**Activity**
Using the records that appear below, write out exactly the lines from the one with "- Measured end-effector" through the one with "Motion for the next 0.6", keeping both end lines.

Stored records
□ □ □ □ □

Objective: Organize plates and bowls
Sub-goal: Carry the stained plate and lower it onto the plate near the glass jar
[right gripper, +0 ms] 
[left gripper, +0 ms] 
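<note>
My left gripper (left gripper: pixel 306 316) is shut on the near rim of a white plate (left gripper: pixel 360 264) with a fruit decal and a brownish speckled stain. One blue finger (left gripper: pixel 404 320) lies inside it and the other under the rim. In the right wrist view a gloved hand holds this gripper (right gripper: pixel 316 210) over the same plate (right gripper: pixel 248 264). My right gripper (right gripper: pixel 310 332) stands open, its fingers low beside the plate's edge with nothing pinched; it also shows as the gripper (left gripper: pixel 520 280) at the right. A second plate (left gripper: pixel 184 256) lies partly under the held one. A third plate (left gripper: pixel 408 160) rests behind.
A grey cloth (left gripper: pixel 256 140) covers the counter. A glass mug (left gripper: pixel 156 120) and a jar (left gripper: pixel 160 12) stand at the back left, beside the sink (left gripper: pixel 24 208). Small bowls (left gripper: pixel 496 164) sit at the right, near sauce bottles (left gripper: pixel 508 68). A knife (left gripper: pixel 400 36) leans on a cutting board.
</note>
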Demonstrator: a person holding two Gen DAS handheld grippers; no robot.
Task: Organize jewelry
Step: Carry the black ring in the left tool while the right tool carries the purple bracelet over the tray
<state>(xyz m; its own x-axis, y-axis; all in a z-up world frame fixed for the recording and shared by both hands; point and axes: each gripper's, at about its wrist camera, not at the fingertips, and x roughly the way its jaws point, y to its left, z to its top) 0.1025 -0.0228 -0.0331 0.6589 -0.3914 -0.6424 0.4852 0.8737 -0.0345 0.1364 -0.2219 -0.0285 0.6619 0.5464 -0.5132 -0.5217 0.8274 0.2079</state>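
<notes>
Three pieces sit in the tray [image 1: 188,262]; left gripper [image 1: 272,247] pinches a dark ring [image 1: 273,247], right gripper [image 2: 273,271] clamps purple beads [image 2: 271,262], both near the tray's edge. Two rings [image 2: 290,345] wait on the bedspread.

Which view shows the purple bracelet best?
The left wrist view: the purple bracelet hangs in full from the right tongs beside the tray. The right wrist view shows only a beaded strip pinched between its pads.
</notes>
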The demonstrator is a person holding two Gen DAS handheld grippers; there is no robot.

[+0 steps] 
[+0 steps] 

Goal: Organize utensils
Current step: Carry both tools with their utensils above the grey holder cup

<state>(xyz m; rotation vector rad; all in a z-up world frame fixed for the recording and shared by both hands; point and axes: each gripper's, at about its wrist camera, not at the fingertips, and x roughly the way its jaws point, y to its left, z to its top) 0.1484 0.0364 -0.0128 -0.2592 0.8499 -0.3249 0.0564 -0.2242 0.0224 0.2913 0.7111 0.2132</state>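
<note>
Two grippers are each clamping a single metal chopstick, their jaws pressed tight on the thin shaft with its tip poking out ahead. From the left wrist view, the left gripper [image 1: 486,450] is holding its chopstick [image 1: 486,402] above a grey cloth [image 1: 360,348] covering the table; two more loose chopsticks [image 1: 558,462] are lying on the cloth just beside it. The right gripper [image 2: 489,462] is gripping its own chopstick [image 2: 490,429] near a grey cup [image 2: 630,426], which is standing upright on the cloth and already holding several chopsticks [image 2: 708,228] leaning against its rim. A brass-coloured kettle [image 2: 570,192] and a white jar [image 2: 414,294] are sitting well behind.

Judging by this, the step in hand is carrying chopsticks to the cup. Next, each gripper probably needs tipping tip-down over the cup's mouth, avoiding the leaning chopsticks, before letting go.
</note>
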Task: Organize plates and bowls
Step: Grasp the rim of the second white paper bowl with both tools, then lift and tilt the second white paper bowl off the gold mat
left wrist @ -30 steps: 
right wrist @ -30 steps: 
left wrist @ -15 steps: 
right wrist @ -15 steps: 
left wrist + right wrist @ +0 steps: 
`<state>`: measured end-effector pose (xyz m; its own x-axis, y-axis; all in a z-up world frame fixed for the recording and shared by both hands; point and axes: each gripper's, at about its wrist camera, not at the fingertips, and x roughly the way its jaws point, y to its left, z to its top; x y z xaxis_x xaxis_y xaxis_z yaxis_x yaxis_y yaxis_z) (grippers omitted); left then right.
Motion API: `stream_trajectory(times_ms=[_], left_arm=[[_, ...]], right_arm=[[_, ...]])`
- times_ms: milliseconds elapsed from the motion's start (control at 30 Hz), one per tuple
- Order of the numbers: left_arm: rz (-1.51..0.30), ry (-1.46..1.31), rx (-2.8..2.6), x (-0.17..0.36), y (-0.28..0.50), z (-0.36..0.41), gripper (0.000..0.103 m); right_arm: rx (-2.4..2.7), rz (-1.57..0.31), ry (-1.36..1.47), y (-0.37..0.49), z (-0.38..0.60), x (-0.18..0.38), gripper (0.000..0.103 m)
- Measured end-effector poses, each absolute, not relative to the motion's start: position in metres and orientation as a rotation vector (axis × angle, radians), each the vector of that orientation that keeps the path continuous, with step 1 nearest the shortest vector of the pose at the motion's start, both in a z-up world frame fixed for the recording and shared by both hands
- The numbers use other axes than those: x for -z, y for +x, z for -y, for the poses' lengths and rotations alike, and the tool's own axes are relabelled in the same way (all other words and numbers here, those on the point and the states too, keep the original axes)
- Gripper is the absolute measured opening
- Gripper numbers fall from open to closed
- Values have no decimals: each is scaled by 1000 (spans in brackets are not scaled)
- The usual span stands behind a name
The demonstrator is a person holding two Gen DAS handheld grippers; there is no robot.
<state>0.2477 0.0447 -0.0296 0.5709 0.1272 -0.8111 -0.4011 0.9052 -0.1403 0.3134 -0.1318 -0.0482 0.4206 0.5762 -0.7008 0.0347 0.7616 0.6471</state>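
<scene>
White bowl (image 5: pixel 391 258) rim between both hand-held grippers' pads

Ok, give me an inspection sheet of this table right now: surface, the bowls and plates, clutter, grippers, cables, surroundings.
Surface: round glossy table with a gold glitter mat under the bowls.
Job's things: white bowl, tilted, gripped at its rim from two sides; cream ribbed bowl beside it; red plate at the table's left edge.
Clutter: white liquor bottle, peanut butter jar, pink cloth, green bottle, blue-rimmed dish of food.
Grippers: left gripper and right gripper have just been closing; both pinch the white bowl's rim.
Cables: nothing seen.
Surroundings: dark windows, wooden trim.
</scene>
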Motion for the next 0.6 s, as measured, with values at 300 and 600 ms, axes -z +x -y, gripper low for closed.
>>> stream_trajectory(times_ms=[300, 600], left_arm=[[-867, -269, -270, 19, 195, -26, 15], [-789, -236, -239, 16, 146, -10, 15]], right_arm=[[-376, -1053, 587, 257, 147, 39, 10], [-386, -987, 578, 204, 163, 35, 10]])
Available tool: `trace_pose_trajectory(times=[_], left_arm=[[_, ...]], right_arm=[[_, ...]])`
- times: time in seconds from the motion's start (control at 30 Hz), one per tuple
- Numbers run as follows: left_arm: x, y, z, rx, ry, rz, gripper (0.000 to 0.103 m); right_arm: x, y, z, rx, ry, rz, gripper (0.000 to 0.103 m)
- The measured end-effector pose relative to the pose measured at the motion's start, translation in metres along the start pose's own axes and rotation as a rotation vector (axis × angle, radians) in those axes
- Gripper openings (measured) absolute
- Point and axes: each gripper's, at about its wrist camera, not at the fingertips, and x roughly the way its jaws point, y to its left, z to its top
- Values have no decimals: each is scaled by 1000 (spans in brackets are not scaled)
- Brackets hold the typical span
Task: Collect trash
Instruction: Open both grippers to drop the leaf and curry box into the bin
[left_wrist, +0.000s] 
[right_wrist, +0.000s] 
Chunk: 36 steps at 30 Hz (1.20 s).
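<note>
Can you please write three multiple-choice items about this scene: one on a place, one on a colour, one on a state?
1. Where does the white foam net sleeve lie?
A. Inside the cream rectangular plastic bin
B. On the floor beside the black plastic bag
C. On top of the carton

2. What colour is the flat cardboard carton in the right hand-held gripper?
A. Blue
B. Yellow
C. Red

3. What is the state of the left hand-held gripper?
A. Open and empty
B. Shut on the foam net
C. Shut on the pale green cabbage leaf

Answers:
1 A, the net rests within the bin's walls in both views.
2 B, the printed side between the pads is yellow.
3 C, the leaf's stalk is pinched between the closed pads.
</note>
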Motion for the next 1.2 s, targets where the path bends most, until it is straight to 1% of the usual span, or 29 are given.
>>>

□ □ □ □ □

**Answer to the problem**
- Measured end-effector poses, each absolute, not relative to the motion's start: position in metres and orientation as a rotation vector (axis × angle, radians), each the vector of that orientation that keeps the path continuous, with step 1 nearest the shortest vector of the pose at the motion's start, both in a z-up world frame fixed for the recording and shared by both hands
- The numbers use other axes than those: x for -z, y for +x, z for -y, for the poses' lengths and rotations alike, and the tool's own axes are relabelled in the same way (all other words and numbers here, those on the point and the states too, keep the original axes)
- Gripper is the absolute measured opening
- Gripper numbers fall from open to closed
- Values have no decimals: each is scaled by 1000 (spans in brackets are not scaled)
- The usual span stands behind a name
The demonstrator is a person holding two Gen DAS handheld grippers; there is no robot.
<state>0.2477 0.0447 -0.0296 0.5709 0.1272 -0.8111 -0.4011 0.9052 -0.1403 0.3134 -0.1318 -0.0482 0.4206 0.5762 -0.7008 0.0347 0.7616 0.6471</state>
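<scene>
White bowl (image 5: pixel 391 258) rim between both hand-held grippers' pads

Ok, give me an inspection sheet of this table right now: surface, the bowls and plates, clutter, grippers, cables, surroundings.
Surface: round glossy table with a gold glitter mat under the bowls.
Job's things: white bowl, tilted, gripped at its rim from two sides; cream ribbed bowl beside it; red plate at the table's left edge.
Clutter: white liquor bottle, peanut butter jar, pink cloth, green bottle, blue-rimmed dish of food.
Grippers: left gripper and right gripper have just been closing; both pinch the white bowl's rim.
Cables: nothing seen.
Surroundings: dark windows, wooden trim.
</scene>
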Motion for the next 0.6 s, as measured, with values at 300 and 600 ms, axes -z +x -y, gripper low for closed.

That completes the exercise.